*Work order*
Print the lines of the data, starting with the first, up to and including the line where "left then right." appears.

(Data extracted from a collection)

---

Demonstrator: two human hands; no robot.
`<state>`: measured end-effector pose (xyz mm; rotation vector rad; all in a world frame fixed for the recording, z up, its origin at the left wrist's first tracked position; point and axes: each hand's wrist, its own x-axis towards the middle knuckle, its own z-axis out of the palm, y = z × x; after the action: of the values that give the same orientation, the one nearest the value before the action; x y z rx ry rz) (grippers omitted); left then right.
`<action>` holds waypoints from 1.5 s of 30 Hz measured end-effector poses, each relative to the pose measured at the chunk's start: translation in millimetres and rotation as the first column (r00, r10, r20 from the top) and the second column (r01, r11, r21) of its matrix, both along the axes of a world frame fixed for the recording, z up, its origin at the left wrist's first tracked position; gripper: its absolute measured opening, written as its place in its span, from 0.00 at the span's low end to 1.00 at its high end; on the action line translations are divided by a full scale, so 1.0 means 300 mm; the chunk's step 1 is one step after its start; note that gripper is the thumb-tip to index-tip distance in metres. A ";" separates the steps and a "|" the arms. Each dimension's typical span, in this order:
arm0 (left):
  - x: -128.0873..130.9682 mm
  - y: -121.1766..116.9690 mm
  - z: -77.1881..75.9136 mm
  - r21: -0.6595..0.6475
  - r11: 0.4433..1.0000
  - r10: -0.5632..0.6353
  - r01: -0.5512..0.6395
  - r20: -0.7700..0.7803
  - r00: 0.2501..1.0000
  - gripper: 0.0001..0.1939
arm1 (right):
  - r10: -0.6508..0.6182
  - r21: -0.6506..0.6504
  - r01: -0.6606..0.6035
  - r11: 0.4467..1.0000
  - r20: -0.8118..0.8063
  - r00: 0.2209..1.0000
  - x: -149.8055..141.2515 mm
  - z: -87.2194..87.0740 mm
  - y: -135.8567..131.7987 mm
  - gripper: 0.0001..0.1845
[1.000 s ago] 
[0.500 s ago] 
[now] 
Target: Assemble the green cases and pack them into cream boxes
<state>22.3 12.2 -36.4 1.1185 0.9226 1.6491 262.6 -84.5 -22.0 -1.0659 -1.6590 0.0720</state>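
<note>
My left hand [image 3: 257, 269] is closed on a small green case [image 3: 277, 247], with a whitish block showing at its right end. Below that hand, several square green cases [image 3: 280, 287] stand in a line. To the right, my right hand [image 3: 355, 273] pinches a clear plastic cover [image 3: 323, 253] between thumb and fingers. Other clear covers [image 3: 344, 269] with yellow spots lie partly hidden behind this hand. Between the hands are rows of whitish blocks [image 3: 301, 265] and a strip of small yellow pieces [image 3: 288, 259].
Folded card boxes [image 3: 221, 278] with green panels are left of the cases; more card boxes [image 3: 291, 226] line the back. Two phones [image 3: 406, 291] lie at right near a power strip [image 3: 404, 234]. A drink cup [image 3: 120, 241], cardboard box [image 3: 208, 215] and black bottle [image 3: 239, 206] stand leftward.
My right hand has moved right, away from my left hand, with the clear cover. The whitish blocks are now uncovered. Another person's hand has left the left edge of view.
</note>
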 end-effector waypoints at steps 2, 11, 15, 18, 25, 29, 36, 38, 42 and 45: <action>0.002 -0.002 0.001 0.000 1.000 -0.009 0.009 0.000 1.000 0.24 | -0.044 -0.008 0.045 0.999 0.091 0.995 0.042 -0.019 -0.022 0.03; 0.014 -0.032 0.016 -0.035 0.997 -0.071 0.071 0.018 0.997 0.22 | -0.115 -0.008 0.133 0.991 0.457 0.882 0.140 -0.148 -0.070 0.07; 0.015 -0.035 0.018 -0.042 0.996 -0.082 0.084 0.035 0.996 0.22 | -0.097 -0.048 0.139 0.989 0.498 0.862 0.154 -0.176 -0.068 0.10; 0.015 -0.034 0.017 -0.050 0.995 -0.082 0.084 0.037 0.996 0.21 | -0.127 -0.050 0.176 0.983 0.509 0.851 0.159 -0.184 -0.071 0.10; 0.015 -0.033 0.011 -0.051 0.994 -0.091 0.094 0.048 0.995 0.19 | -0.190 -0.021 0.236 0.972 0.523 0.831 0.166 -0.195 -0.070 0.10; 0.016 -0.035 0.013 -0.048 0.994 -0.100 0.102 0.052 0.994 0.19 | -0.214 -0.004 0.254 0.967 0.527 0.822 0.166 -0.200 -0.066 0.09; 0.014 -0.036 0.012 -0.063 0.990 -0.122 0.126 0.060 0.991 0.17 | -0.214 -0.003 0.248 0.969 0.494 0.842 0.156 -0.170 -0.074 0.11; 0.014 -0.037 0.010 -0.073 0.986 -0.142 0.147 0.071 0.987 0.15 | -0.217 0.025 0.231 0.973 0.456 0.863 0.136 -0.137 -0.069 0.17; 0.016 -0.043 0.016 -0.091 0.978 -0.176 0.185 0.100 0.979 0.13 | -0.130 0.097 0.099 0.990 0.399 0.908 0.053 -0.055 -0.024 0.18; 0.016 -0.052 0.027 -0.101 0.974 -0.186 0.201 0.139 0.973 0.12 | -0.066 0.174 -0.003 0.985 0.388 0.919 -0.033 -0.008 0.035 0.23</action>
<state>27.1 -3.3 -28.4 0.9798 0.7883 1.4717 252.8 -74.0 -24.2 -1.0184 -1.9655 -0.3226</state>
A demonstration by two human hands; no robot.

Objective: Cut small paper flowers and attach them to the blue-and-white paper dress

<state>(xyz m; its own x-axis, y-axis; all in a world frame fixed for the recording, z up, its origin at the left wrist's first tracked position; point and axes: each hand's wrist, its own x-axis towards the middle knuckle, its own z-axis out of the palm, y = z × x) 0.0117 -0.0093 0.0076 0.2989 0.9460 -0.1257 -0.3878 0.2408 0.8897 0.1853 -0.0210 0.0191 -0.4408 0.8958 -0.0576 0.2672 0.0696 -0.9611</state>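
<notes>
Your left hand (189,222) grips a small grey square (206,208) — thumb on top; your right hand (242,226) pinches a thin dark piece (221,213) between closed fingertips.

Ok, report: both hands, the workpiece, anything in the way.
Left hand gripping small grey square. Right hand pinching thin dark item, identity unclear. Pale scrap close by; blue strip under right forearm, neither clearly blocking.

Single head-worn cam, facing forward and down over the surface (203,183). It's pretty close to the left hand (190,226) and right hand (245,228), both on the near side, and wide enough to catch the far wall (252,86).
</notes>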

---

*Solved problem*
Demonstrator: two human hands; no robot.
`<state>`: measured end-effector pose (xyz mm; rotation vector rad; all in a world frame fixed for the recording, z up, its origin at the left wrist's first tracked position; point and axes: each hand's wrist, its own x-axis towards the middle knuckle, its own z-axis out of the palm, y = z × x; after the action: of the values that give the same orientation, the one nearest the value before the action; x y z rx ry rz) (grippers omitted); left then right.

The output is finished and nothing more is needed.